(Collected data entries)
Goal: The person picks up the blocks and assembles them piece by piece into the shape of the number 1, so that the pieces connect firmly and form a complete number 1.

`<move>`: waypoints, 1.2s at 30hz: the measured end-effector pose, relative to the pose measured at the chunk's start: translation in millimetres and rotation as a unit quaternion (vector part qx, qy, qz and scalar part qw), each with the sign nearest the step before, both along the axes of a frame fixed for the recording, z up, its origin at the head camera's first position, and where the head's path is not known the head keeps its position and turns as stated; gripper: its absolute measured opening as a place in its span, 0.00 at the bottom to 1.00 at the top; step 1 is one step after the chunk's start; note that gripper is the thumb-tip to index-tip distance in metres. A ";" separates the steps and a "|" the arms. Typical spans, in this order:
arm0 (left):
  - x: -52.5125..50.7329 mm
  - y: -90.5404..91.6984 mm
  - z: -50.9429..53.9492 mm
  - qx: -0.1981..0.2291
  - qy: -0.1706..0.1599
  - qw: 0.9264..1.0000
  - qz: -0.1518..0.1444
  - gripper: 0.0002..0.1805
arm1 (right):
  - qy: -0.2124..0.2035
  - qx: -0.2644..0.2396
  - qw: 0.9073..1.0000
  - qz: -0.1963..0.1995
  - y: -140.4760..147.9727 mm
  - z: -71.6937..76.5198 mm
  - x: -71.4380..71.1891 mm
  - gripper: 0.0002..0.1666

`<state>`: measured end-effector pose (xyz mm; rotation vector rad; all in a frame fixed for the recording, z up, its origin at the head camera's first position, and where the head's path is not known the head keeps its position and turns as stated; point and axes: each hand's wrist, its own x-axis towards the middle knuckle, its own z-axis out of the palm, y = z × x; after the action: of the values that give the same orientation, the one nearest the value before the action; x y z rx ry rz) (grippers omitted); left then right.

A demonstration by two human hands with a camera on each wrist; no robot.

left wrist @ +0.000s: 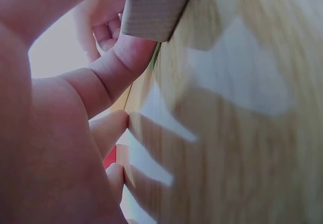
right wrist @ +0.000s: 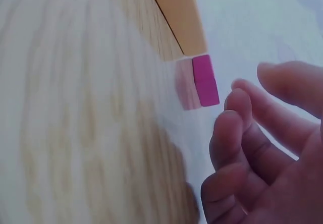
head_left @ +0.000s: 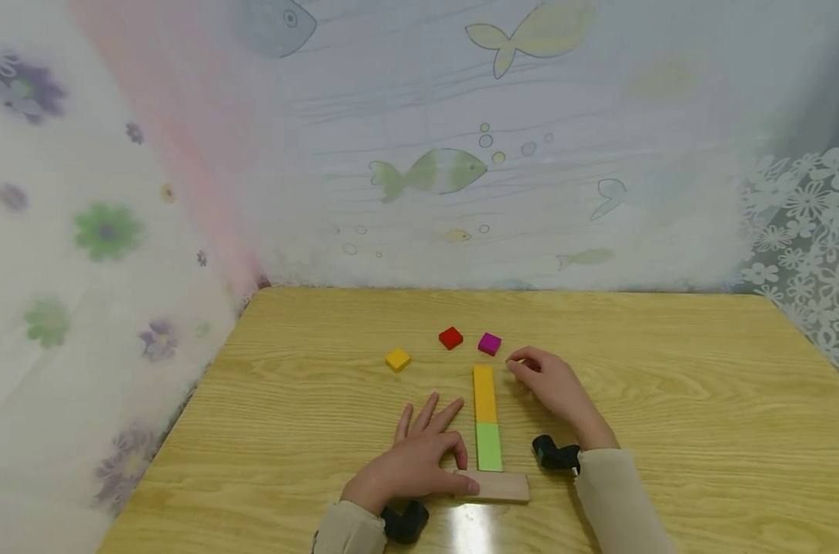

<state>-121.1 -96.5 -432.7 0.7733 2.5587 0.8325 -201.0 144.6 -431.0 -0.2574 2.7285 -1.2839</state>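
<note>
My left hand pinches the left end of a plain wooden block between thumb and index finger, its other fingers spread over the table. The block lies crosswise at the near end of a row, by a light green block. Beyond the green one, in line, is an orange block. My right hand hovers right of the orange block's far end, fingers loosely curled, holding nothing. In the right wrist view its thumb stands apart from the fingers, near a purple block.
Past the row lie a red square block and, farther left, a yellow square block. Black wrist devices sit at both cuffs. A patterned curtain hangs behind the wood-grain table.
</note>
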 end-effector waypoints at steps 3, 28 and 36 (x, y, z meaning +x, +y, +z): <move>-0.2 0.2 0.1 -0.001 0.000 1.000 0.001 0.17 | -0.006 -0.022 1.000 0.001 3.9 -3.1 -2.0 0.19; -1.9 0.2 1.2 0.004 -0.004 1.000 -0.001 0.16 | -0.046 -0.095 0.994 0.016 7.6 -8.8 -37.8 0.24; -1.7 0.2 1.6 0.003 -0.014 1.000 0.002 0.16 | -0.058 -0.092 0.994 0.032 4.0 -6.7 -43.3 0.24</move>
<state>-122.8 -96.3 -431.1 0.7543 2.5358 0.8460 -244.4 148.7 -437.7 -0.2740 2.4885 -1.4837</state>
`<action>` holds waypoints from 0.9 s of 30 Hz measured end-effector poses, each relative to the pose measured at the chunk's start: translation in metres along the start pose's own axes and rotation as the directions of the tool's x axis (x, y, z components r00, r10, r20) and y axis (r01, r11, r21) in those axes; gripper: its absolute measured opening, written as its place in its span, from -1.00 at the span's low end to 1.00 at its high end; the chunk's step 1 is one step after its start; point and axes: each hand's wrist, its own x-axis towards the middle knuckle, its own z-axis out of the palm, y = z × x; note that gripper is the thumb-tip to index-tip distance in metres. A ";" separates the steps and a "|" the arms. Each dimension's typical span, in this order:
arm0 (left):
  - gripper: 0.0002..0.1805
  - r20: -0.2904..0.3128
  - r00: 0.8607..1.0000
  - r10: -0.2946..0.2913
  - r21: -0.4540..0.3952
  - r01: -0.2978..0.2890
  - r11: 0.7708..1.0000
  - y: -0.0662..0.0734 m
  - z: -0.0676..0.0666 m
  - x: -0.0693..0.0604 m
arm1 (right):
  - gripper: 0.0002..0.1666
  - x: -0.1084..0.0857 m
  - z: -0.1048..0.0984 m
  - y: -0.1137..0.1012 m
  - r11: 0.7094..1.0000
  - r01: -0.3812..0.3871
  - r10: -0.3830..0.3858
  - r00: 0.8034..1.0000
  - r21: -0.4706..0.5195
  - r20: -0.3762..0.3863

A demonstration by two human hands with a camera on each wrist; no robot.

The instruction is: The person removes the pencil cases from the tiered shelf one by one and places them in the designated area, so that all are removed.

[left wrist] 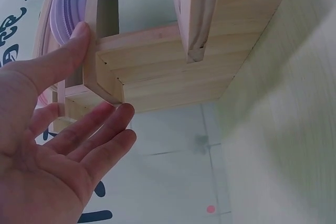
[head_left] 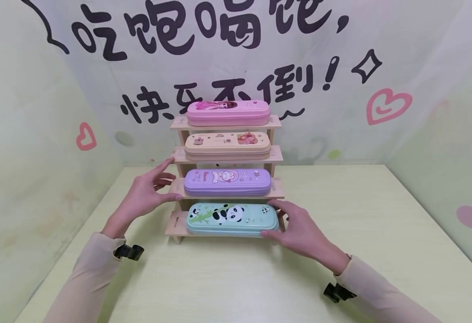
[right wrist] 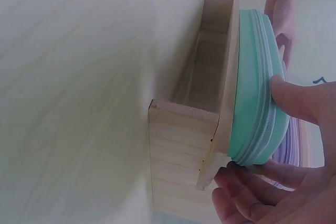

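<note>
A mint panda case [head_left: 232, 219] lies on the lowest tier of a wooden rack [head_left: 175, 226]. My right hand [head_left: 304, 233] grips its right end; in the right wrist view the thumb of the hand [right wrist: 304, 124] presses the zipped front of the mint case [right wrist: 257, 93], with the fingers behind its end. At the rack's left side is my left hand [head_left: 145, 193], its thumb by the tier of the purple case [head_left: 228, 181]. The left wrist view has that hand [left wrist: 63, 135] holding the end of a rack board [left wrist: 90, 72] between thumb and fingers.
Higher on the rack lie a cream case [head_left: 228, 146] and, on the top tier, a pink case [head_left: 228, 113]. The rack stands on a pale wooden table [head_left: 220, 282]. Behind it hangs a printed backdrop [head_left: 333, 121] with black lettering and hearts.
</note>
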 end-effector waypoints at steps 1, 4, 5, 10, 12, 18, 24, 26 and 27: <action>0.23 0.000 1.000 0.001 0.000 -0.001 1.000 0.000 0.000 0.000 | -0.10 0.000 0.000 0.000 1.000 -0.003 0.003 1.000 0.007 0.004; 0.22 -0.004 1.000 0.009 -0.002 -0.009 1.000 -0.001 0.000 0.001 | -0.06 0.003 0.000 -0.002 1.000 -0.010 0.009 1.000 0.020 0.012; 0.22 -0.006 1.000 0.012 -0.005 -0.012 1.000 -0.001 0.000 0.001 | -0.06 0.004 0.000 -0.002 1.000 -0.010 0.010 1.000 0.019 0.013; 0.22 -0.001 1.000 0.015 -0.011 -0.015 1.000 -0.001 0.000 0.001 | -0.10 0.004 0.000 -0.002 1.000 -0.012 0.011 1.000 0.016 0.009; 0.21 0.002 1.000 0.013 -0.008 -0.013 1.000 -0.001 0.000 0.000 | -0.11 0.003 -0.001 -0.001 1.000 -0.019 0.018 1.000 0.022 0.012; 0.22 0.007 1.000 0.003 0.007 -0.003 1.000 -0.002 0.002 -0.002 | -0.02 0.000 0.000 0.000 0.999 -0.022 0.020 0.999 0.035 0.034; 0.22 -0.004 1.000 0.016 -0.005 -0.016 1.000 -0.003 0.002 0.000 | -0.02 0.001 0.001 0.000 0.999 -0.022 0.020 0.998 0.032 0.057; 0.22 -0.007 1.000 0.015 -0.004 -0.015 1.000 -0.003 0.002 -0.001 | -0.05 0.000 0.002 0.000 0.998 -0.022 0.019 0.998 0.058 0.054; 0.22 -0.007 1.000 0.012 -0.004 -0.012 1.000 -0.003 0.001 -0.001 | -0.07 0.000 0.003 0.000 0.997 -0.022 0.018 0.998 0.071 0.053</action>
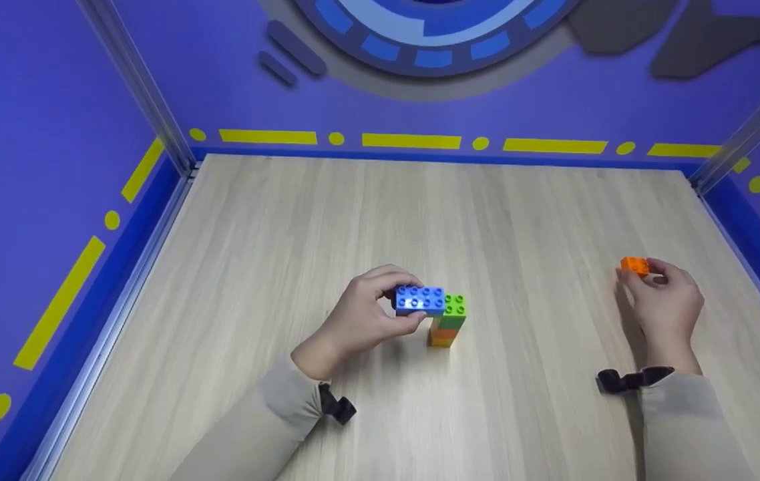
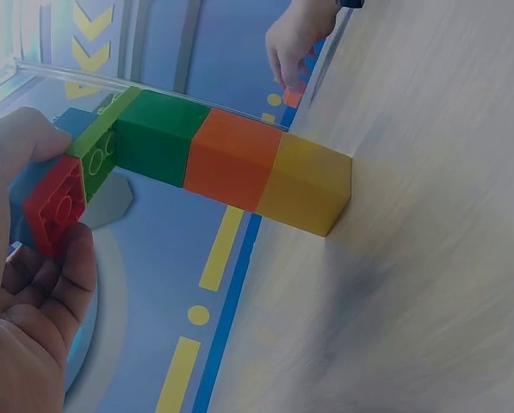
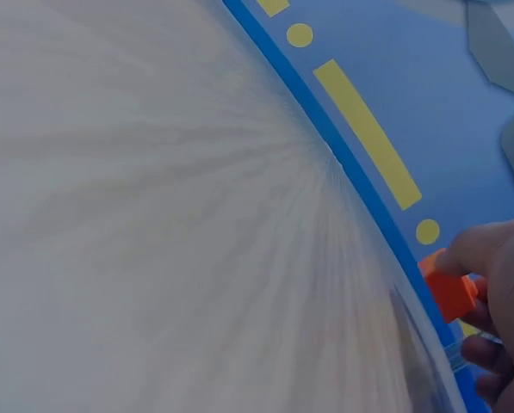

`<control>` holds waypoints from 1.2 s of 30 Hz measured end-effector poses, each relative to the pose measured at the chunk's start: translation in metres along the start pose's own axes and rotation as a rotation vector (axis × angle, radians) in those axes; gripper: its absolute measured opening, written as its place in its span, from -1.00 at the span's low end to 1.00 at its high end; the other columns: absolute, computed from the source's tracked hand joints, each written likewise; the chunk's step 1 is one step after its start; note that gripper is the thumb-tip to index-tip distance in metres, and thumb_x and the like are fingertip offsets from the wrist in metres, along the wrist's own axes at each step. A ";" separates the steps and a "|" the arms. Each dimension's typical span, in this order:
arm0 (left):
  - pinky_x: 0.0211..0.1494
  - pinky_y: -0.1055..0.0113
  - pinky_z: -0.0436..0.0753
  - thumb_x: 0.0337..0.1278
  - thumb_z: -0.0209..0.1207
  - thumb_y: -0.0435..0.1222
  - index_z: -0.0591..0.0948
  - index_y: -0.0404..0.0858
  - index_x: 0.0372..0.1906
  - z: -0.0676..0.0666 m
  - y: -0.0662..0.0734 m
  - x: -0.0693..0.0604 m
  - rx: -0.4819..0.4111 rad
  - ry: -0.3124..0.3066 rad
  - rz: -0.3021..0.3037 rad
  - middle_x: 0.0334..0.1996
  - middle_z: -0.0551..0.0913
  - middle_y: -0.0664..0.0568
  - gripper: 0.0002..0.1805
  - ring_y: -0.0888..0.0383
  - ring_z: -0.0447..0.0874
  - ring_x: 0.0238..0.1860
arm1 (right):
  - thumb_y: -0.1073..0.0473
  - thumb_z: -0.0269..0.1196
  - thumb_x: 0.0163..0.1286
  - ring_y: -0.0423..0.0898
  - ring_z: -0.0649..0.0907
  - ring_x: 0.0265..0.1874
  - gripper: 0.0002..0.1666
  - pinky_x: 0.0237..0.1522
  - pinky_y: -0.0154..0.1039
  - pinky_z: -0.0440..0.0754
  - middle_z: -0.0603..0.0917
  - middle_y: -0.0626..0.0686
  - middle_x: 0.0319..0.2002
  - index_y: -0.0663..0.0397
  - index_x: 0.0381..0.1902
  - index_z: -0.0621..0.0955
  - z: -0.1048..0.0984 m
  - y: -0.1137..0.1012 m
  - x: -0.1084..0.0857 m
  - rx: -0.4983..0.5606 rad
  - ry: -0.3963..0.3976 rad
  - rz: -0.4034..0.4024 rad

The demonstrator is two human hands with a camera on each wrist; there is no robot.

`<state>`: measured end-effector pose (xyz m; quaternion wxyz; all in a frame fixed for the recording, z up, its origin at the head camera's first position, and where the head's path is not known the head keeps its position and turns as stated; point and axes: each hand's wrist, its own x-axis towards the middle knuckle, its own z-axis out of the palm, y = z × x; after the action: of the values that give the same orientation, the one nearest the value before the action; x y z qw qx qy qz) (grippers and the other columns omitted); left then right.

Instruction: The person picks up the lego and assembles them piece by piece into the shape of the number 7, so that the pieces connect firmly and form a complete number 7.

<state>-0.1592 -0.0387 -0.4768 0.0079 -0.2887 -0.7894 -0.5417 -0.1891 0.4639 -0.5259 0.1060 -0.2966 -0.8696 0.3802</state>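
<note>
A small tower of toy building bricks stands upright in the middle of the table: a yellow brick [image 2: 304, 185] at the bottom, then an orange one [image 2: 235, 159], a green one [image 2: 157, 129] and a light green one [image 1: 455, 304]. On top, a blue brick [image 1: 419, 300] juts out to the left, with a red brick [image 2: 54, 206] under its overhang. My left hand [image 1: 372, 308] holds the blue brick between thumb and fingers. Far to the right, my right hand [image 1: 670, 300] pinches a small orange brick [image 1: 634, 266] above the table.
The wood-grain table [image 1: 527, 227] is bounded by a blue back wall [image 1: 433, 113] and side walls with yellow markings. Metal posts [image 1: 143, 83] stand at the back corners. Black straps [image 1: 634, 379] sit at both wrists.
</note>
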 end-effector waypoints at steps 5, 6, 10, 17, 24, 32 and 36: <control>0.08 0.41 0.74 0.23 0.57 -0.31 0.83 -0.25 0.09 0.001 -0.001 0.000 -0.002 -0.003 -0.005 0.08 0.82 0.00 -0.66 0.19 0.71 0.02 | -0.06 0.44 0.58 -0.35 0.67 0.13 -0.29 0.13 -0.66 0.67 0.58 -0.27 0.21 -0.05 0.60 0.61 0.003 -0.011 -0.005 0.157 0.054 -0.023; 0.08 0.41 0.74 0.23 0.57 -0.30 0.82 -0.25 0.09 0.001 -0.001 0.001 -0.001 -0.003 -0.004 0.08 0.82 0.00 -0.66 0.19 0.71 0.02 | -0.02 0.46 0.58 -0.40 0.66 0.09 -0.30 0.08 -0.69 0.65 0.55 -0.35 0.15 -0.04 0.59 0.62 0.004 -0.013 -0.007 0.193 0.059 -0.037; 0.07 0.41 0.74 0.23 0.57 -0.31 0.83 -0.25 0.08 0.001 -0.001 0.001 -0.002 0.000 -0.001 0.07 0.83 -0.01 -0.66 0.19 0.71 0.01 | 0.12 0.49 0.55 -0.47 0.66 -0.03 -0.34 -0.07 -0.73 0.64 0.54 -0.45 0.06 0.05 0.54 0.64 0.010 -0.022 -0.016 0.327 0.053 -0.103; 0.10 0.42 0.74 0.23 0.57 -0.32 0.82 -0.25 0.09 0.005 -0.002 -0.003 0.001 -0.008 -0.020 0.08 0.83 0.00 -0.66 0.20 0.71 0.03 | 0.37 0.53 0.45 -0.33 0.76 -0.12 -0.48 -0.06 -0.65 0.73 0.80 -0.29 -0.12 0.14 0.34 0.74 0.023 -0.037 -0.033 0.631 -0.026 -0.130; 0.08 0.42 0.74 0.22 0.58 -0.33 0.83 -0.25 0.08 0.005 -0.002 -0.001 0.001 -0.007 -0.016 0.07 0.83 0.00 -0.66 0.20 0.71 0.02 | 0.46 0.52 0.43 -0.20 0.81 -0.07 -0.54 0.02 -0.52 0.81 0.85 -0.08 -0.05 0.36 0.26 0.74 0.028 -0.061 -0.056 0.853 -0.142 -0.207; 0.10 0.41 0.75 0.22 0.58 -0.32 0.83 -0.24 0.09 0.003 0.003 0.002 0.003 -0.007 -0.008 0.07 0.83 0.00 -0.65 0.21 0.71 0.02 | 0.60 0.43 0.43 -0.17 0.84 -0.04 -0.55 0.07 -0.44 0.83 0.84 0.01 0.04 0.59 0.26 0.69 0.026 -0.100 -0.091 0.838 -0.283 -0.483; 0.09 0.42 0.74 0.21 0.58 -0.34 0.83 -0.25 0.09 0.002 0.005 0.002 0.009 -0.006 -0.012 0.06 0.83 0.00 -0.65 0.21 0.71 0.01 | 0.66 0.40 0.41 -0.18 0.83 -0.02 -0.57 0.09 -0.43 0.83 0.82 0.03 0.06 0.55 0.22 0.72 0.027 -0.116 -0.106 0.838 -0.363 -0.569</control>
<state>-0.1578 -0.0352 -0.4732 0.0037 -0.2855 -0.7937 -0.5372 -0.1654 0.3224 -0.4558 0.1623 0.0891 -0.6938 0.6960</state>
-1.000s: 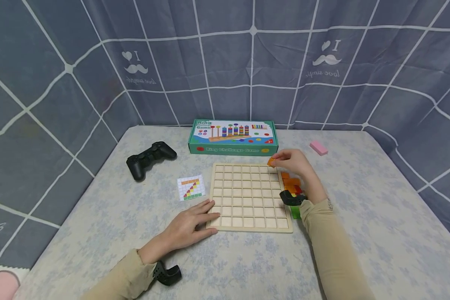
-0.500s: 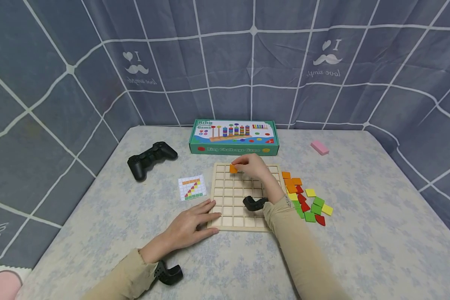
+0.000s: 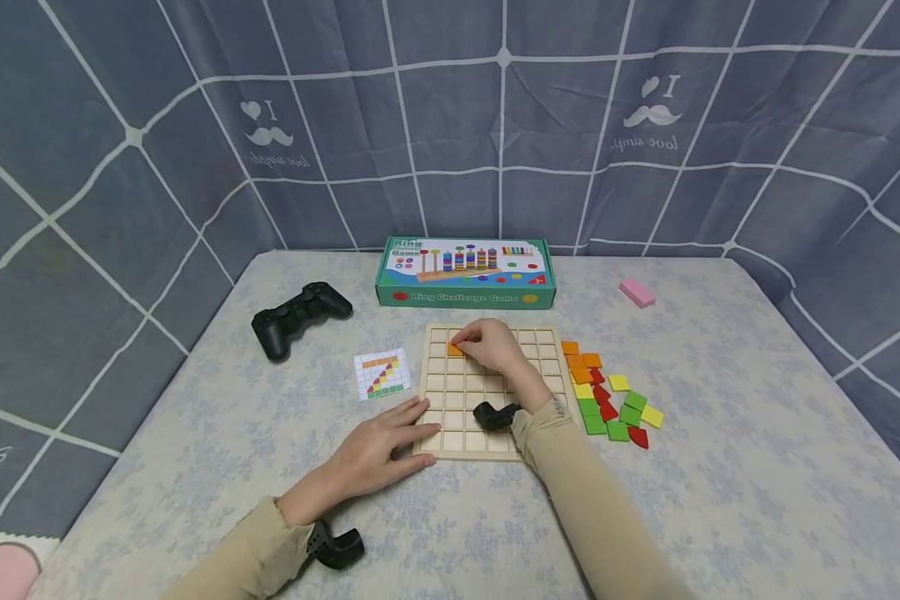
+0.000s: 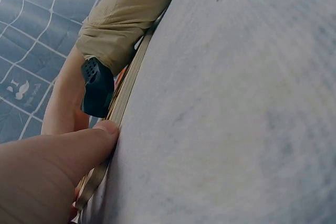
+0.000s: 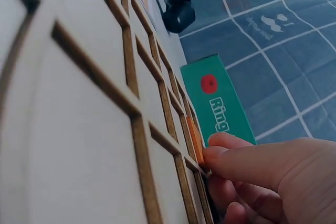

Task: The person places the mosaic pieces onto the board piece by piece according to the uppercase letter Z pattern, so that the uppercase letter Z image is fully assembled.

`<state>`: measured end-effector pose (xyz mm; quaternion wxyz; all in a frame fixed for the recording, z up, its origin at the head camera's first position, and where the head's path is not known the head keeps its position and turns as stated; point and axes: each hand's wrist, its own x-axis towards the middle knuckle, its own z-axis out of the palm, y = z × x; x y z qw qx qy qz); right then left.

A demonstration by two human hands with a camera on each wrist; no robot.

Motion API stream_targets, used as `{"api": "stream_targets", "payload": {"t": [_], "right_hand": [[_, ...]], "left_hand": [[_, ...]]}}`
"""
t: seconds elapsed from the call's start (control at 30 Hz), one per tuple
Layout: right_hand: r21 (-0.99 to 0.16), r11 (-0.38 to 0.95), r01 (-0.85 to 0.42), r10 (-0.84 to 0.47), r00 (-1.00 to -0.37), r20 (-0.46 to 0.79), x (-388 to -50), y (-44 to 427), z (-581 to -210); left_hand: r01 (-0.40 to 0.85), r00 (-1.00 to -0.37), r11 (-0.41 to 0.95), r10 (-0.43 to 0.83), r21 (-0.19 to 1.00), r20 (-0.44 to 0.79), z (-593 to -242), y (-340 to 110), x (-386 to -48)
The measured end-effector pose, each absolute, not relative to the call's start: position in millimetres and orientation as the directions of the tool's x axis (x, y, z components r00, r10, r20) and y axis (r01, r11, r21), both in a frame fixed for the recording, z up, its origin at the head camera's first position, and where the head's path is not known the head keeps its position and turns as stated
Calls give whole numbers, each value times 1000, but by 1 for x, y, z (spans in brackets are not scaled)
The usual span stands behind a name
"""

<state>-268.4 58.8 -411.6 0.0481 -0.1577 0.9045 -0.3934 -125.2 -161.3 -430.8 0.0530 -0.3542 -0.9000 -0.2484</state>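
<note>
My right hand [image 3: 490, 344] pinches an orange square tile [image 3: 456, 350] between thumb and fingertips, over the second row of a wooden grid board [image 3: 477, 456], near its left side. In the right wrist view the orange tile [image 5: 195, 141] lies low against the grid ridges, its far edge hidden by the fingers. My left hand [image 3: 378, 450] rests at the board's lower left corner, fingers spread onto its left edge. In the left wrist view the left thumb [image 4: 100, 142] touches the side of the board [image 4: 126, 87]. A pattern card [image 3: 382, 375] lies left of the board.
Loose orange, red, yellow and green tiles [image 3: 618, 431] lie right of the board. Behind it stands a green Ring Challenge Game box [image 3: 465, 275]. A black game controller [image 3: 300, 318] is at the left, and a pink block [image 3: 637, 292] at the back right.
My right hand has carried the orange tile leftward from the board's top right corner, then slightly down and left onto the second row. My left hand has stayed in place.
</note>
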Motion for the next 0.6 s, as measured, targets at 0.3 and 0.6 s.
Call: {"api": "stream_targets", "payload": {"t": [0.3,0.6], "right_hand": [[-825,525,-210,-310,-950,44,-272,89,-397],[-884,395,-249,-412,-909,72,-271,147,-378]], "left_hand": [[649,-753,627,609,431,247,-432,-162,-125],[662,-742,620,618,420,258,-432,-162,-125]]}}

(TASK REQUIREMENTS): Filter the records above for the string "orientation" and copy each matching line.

(EXERCISE SOLUTION):
`<state>`: measured end-effector pose (xyz mm; rotation vector rad; all in a frame fixed for the recording, z up, its origin at the head camera's first position, and where the head's path is not known the head keeps its position and turns as stated; point and axes: each hand's wrist, its own x-axis towards the middle knuckle, its own z-axis out of the palm, y = z × x; after the action: of the values that give the same orientation, the one nearest the value before the action; x y z rx ry rz) (grippers omitted); left then right.
`<state>`: measured end-effector pose (xyz m; quaternion wxyz; all in a frame fixed for the recording, z up, its origin at the head camera's first position, and where the head's path is not known the head keeps its position and turns as stated; point and axes: each hand's wrist, its own x-axis towards the middle knuckle, its own z-axis out of the palm, y = z × x; after the action: of the values that give the same orientation, the one nearest the value before the action; x y z qw qx qy qz) (grippers and the other columns omitted); left then right.
The measured end-effector pose, each absolute, not relative to the call's start: position in millimetres and orientation as the directions of the tool's x axis (x, y, z components r00, r10, r20) and y axis (r01, r11, r21), both in a frame fixed for the recording, z up, its origin at the head camera's first position, and where the head's path is not known the head keeps its position and turns as stated

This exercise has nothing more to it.